INFO: Build completed successfully, 5 total actions
INFO: Running command line: bazel-bin/hello_orjson
/home/ben/.cache/bazel/_bazel_ben/4ebdc7afb60c738c86a803f747cca1bd/execroot/_main/bazel-out/k8-fastbuild/bin/hello_orjson.runfiles/rules_python~0.29.0~pip~orjson_not_found_pip_311_orjson/site-packages/orjson/__init__.py

All the files:

ben@ben-meshify:~/tmp/rules_python$ ls -al
total 228
...
-rw-rw-r--  1 ben ben    172 Feb  5 06:12 BUILD.bazel
-rw-rw-r--  1 ben ben     38 Feb  5 06:10 hello_orjson.py
-rw-rw-r--  1 ben ben    486 Feb  5 06:05 MODULE.bazel
-rw-rw-r--  1 ben ben 189327 Feb  5 06:12 MODULE.bazel.lock
-rw-rw-r--  1 ben ben     15 Feb  5 06:05 requirements.txt
ben@ben-meshify:~/tmp/rules_python$ cat MODULE.bazel
module(name = "orjson_not_found")

bazel_dep(name = "rules_python", version = "0.29.0")
python = use_extension("@rules_python//python/extensions:python.bzl", "python")
python.toolchain(
    python_version = "3.11",
)
use_repo(python, "python_3_11")
pip = use_extension("@rules_python//python/extensions:pip.bzl", "pip")
pip.parse(
    hub_name = "orjson_not_found_pip",
    python_version = "3.11",
    requirements_lock = "//:requirements.txt",
)
use_repo(pip, "orjson_not_found_pip")
load("@orjson_not_found_pip//:requirements.bzl", "requirement")

py_binary(
    name = "hello_orjson",
    srcs = ["hello_orjson.py"],
    deps = [requirement("orjson")]
)
ben@ben-meshify:~/tmp/rules_python$ cat requirements.txt 
orjson==3.9.12
ben@ben-meshify:~/tmp/rules_python$ cat hello_orjson.py 
import orjson

print(orjson.__file__)
cpsauer commented 6 months ago

Super appreciate your investigating--that definitely narrows things down considerably. Any idea what might be different between the cases? Perhaps the failure is only if rules_python is a transitive dependency? Would you be down to point another repo into this (w/ e.g. local_override) and see if the issue reproduces--and otherwise try to see if you can figure out what's up?
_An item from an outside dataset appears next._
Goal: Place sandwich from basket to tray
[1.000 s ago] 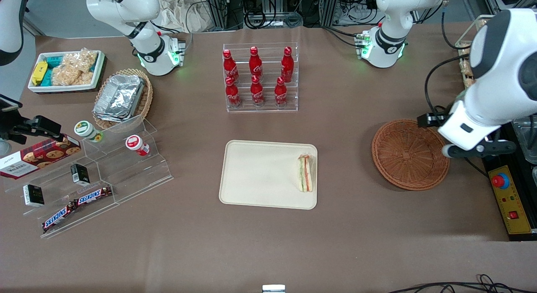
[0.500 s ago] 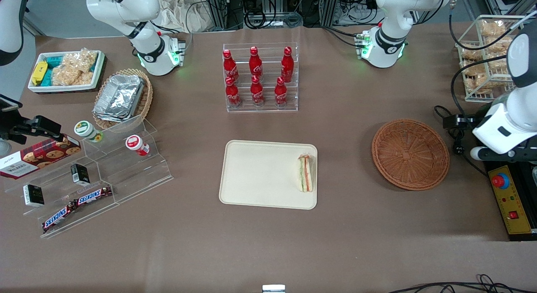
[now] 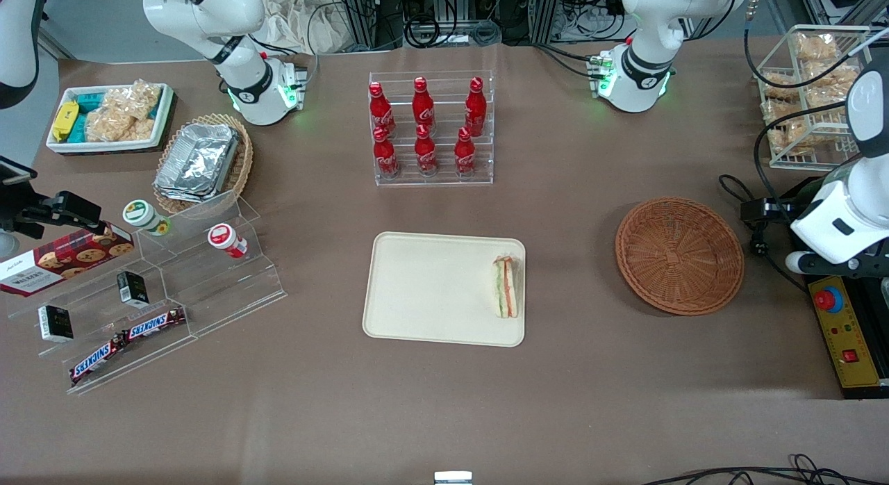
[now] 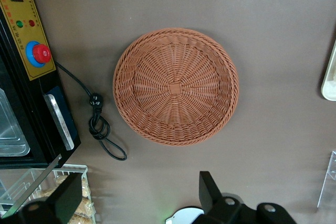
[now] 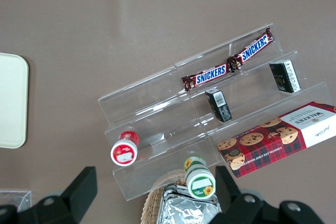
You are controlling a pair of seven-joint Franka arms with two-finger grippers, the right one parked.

btalb commented 6 months ago

I'll have a go at this sometime this week hopefully

cpsauer commented 6 months ago

Thanks so much @btalb. Quite valuable for helping Bazel Python work out its quirks more generally--but also so this tool (and others) can move forward for y'all in the future.

btalb commented 6 months ago

I've had another dig with this and haven't found much unfortunately:

Observations:

Unless there's something very targeted to try, I'm going to have to pause on this sorry.

cpsauer commented 6 months ago

Baffling! I really appreciate your giving it a go. Super weird because that should be a parallel invocation, right? We weren't doing anything fancy; just a raw py_binary with a single source and dependency...doesn't get much simpler of a use case than that. Edit: unless, shoot, is it that they fail with generated sources? Would you be down to quickly genrule one and see if you can trigger it that way? That is, something like the following in your BUILD:

genrule(
      name = "generate_python",
      outs = [hello_orjson.py],
      cmd = """
cat > $(OUTS) <<EOF
import orjson
EOF
""",
)
py_binary(
      name = "hello_orjson",
      srcs = [":generate_python"],
      deps = [requirement("orjson")]
)

If that does not reproduce, and you do find yourself willing to experiment a little more, I think the next step would be to grab, e.g., https://github.com/hedronvision/bazel-compile-commands-extractor/commit/c4918fabf92f9b8176e6475e5abc611f75e63d70 and cut it down until the issue goes away. That is repro, delete the WORKSPACE, repro, delete almost all the python except the import, repro, etc.